## GIVEN DATA
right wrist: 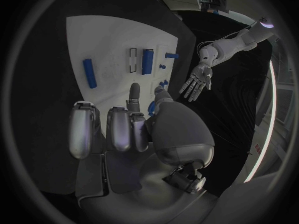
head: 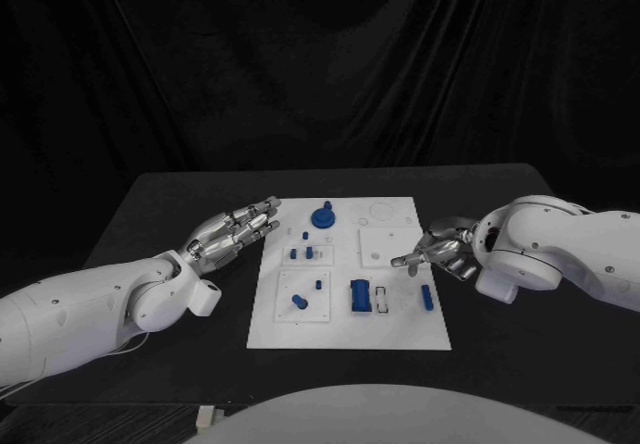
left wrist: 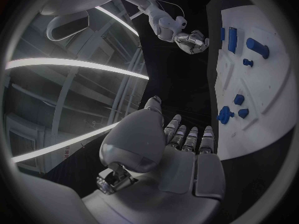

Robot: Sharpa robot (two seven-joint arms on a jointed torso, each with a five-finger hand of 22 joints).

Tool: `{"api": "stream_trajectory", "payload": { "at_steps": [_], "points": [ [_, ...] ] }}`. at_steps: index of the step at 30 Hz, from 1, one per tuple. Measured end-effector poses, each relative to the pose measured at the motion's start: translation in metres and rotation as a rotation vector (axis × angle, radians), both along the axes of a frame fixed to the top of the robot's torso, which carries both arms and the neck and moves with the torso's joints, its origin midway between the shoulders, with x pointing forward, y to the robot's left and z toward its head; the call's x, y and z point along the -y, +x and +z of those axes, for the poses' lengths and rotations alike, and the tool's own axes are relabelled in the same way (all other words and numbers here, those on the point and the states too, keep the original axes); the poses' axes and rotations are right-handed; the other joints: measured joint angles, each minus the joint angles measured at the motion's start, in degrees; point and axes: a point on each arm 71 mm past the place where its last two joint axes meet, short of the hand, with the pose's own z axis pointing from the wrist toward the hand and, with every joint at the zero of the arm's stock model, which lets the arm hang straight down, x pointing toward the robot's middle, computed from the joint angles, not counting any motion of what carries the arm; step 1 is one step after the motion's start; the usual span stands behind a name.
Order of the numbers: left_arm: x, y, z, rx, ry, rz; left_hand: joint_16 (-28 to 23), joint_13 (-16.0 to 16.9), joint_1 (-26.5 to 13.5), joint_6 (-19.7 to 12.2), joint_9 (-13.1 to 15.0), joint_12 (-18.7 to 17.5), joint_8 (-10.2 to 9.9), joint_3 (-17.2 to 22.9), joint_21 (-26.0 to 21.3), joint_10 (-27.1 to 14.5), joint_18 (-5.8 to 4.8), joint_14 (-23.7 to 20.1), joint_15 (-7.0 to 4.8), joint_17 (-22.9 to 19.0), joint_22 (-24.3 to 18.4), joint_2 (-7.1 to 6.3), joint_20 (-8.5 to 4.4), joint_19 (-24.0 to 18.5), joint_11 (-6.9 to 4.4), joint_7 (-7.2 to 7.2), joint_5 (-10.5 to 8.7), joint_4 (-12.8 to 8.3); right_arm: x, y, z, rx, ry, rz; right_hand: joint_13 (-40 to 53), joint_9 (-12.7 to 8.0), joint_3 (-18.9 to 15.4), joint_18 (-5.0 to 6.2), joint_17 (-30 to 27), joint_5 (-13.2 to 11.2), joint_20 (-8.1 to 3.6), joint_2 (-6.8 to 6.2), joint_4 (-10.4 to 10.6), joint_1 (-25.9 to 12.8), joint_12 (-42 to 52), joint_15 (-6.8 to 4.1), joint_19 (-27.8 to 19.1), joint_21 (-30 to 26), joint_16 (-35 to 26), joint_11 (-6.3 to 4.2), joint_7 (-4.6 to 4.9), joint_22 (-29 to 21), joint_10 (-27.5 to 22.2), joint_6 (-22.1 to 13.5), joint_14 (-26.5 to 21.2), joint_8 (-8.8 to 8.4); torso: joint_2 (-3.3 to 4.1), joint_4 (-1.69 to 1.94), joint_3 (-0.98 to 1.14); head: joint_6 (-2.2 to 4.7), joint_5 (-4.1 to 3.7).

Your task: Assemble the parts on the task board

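The white task board (head: 387,328) lies in the middle of the black table. Blue parts sit on it: a round knob (head: 323,217) at the far end, small pegs (head: 311,252), a short cylinder (head: 301,302), a block (head: 360,296) and a thin bar (head: 425,296). My left hand (head: 238,231) hovers beside the board's left edge with its fingers stretched out flat and nothing in it. At the board's right edge, my right hand (head: 437,250) has loosely bent fingers, one fingertip (head: 399,263) reaching over the board. It holds nothing. The right wrist view shows the bar (right wrist: 90,73) and block (right wrist: 147,61) beyond its fingers (right wrist: 118,129).
A narrow rectangular slot (head: 383,300) lies between the block and the bar. Recessed square panels and a round outline (head: 383,212) mark the board's far right. Black table (head: 174,199) surrounds the board, with a dark curtain behind.
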Motion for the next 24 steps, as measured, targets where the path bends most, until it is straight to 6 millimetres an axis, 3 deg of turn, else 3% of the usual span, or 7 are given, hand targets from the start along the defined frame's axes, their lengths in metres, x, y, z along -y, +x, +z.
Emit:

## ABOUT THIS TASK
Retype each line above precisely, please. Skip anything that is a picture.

## RESULT OF THIS TASK
right wrist: 
head: 
left wrist: 

Robot: Sharpa robot (two seven-joint arms on a jointed torso, each with a five-finger hand of 22 joints).

Tool: `{"api": "stream_trajectory", "payload": { "at_steps": [_], "points": [ [_, ...] ] }}`. at_steps: index of the step at 30 Hz, from 1, one per tuple. Measured end-effector poses, each relative to the pose measured at the motion's start: translation in metres and rotation as a rotation vector (axis × angle, radians), both along the axes of a frame fixed to the top of the robot's torso, which carries both arms and the neck and moves with the torso's joints, its origin midway between the shoulders, with x pointing forward, y to the robot's left and z toward its head; the call's x, y and z point along the -y, +x and +z of those axes, for the poses' lengths and rotations alike, and the tool's own axes are relabelled in the same way (all other words and numbers here, those on the point and the states too, keep the original axes); the poses' axes and rotations are right-handed; the other joints: measured joint angles, each minus the joint angles measured at the motion's start, in degrees; point and axes: a point on each arm 71 mm past the place where its last two joint axes meet, short of the hand, with the pose's own z axis pointing from the wrist toward the hand and, with every joint at the zero of the arm's stock model, which lets the arm hang straight down, x pointing toward the robot's middle, computed from the joint angles, not counting any motion of what carries the arm; step 1 is one step after the motion's start; the usual span stands behind a name.
Order of the numbers: left_arm: x, y, z, rx, ry, rz; left_hand: joint_16 (-28 to 23), joint_13 (-16.0 to 16.9), joint_1 (-26.5 to 13.5), joint_6 (-19.7 to 12.2), joint_9 (-13.1 to 15.0), joint_12 (-18.7 to 17.5), joint_8 (-10.2 to 9.9), joint_3 (-17.2 to 22.9), joint_21 (-26.0 to 21.3), joint_10 (-27.1 to 14.5), joint_18 (-5.8 to 4.8), joint_14 (-23.7 to 20.1), joint_15 (-7.0 to 4.8), joint_17 (-22.9 to 19.0), joint_22 (-24.3 to 18.4), joint_2 (-7.1 to 6.3), joint_20 (-8.5 to 4.4), joint_19 (-24.0 to 18.5), joint_11 (-6.9 to 4.4), joint_7 (-7.2 to 7.2), joint_5 (-10.5 to 8.7), joint_4 (-12.8 to 8.3); right_arm: x, y, z, rx, ry, rz; right_hand: joint_13 (-40 to 53), joint_9 (-12.7 to 8.0), joint_3 (-18.9 to 15.4), joint_18 (-5.0 to 6.2), joint_17 (-30 to 27), joint_5 (-13.2 to 11.2), joint_20 (-8.1 to 3.6), joint_2 (-6.8 to 6.2), joint_4 (-10.4 to 10.6), joint_1 (-25.9 to 12.8), joint_12 (-42 to 52), joint_15 (-6.8 to 4.1), joint_19 (-27.8 to 19.1), joint_21 (-30 to 26), joint_16 (-35 to 26), joint_11 (-6.3 to 4.2), joint_7 (-4.6 to 4.9), joint_22 (-29 to 21), joint_10 (-27.5 to 22.2), joint_6 (-22.1 to 13.5), joint_14 (-26.5 to 21.2), joint_8 (-8.8 to 8.4); torso: joint_2 (-3.3 to 4.1), joint_4 (-1.69 to 1.94), joint_3 (-0.98 to 1.14); head: joint_6 (-2.2 to 4.7), joint_5 (-4.1 to 3.7).

Your task: Assemble the parts on the task board

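The white task board (head: 387,328) lies in the middle of the black table. Blue parts sit on it: a round knob (head: 323,217) at the far end, small pegs (head: 311,252), a short cylinder (head: 301,302), a block (head: 360,296) and a thin bar (head: 425,296). My left hand (head: 238,231) hovers beside the board's left edge with its fingers stretched out flat and nothing in it. At the board's right edge, my right hand (head: 437,250) has loosely bent fingers, one fingertip (head: 399,263) reaching over the board. It holds nothing. The right wrist view shows the bar (right wrist: 90,73) and block (right wrist: 147,61) beyond its fingers (right wrist: 118,129).
A narrow rectangular slot (head: 383,300) lies between the block and the bar. Recessed square panels and a round outline (head: 383,212) mark the board's far right. Black table (head: 174,199) surrounds the board, with a dark curtain behind.
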Motion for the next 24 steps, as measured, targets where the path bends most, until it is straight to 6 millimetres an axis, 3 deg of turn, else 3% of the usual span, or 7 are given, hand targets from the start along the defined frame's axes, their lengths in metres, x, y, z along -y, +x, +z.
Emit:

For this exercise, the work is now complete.